Village in Oxfordshire, England

Westcott Barton, also spelt Wescot Barton or Wescote Barton, is a village and civil parish on the River Dorn in West Oxfordshire about 7 mi east of Chipping Norton and about 9+1/2 mi south of Banbury, in the county of Oxfordshire, England. The parish is bounded to the north by Cockley Brook, a tributary of the River Dorn.
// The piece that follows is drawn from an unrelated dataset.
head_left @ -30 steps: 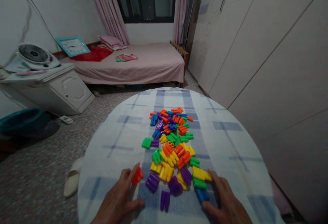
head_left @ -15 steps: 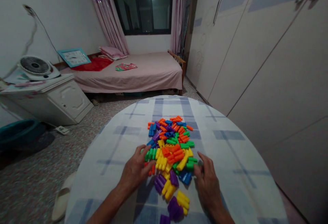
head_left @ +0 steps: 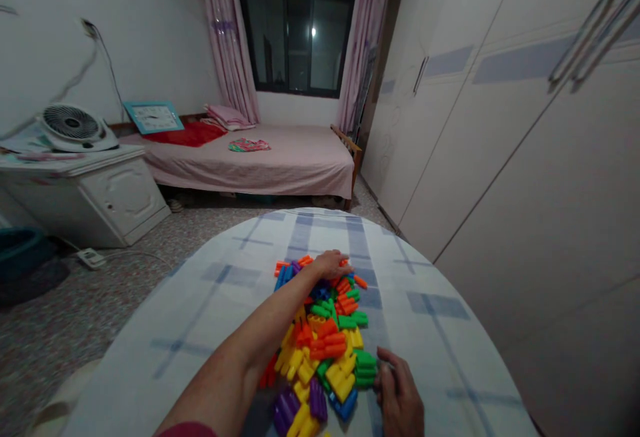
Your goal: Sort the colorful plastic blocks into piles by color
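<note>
Plastic blocks point(head_left: 327, 347) may scatter if your left hand point(head_left: 332, 264) (twelve o'clock, grip unclear) drags; right hand point(head_left: 401, 393) (four o'clock) loosely spread.

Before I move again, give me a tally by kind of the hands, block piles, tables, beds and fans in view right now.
Hands, left hand and right hand: 2
Block pile: 1 (blocks overlap and the left arm hides some, so no exact block count)
Table: 1
Bed: 1
Fan: 1
Total: 6
</note>
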Available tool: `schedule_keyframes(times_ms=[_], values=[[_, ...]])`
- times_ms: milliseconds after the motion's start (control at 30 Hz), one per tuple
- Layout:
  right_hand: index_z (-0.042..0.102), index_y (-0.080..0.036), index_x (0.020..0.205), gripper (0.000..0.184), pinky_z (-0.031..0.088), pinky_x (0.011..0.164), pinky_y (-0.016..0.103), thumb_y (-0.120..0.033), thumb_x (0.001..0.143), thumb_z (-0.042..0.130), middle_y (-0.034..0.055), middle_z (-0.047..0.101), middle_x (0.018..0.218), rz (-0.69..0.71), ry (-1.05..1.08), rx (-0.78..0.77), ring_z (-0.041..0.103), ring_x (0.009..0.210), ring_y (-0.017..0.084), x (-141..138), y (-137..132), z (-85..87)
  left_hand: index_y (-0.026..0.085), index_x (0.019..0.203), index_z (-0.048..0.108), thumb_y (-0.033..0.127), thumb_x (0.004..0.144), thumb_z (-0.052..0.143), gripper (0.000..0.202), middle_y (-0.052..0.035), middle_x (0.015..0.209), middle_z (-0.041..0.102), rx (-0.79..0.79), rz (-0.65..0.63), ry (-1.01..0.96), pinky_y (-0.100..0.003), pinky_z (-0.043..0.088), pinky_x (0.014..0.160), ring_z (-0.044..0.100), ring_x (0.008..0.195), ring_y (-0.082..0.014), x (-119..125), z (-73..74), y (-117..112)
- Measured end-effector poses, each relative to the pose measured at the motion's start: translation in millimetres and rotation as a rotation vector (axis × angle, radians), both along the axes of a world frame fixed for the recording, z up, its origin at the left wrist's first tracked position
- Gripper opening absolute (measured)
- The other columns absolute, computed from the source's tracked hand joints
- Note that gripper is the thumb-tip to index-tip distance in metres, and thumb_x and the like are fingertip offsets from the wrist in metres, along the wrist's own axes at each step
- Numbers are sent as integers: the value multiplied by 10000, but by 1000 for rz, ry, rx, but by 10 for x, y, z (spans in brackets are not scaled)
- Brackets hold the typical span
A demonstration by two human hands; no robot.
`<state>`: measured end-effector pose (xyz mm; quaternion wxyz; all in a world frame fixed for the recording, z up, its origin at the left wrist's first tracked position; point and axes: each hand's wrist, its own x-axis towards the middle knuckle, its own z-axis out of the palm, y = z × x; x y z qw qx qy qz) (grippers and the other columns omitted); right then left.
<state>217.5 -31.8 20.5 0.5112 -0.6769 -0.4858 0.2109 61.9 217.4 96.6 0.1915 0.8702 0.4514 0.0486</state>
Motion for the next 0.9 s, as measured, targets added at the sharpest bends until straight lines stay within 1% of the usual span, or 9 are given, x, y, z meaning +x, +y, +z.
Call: schedule_keyframes(times_ms=[100,200,267,333,467,567,700,800,900], values=[[658,-210,954,381,494,598,256,-517,831,469,42,663,789,39,-14,-2,611,710,180,38,28,-79,209,1173,623,546,829,509,495,-100,1247,569,-38,-58,21,-299,430,930,579,1086,-229,-7,17,-6],[655,-212,950,360,497,623,253,-490,845,453,48,672,855,121,-39,-30,614,727,176,50,41,-100,223,1124,650,532,801,563,455,-84,1165,613,-23,-168,19,-296,438,889,586,1036,-229,-154,94,-186],[650,-210,947,354,497,656,257,-473,861,428,52,672,899,131,-47,-28,614,746,174,41,41,-86,215,1078,666,505,808,573,407,-85,1095,638,51,-234,-7,-325,435,886,588,997,-237,-273,149,-394],[646,-206,939,345,493,683,262,-453,868,416,56,670,915,134,-55,-23,612,762,175,29,41,-64,207,1016,678,453,817,587,330,-83,1067,640,155,-267,-57,-349,427,900,581,985,-237,-390,187,-647],[649,-196,917,333,482,696,273,-421,863,410,59,666,875,138,-73,-3,605,761,179,17,51,-25,207,939,675,325,841,572,185,-79,1115,605,288,-276,-191,-357,428,925,548,1048,-224,-625,209,-1169],[652,-187,912,332,476,687,284,-409,848,413,59,663,823,126,-90,-13,599,731,182,15,59,-2,219,1044,646,263,845,558,222,-94,1221,560,327,-205,-305,-390,423,972,516,1130,-226,-809,207,-1542],[655,-178,918,344,466,680,290,-401,827,410,65,668,829,118,-91,-20,600,724,186,13,62,17,206,1120,602,238,865,523,269,-115,1228,552,358,55,-425,-430,425,996,501,1172,-236,-1005,161,-2143],[655,-171,929,351,458,689,295,-398,821,410,74,674,848,122,-110,-16,604,746,192,17,65,7,236,1172,576,284,829,588,347,-107,1245,542,270,170,-447,-406,460,963,519,1157,-240,-1059,13,-2701],[650,-168,941,354,453,711,303,-392,819,405,81,675,873,144,-138,-11,605,770,198,23,68,-7,283,1303,482,336,676,739,680,-119,1384,430,138,205,-359,-453,446,983,469,1224,-304,-1035,-243,-3202]])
A minor road to Kiddington forms part of the eastern boundary, another minor road forms part of the western boundary and the remainder of the parish boundaries are field boundaries. Westcott Barton's main area of housing is on the eastern boundary of the parish and contiguous with the village of Middle Barton in the neighbouring parish of Steeple Barton. The 2011 census recorded the parish's population as 244.

==Manor==
As its toponym implies, Westcott Barton developed as a secondary settlement of the original village of Barton, which is now called Steeple Barton. By the time of the Norman Conquest of England it had its own manor and parish church, but it remained the smaller and less populous parish and as a result in the Middle Ages it was occasionally called Little Barton. Before the Norman conquest of England, Leofwine of Barton held the manor of Westcott Barton along with those of Dunthrop, Duns Tew and Little Tew.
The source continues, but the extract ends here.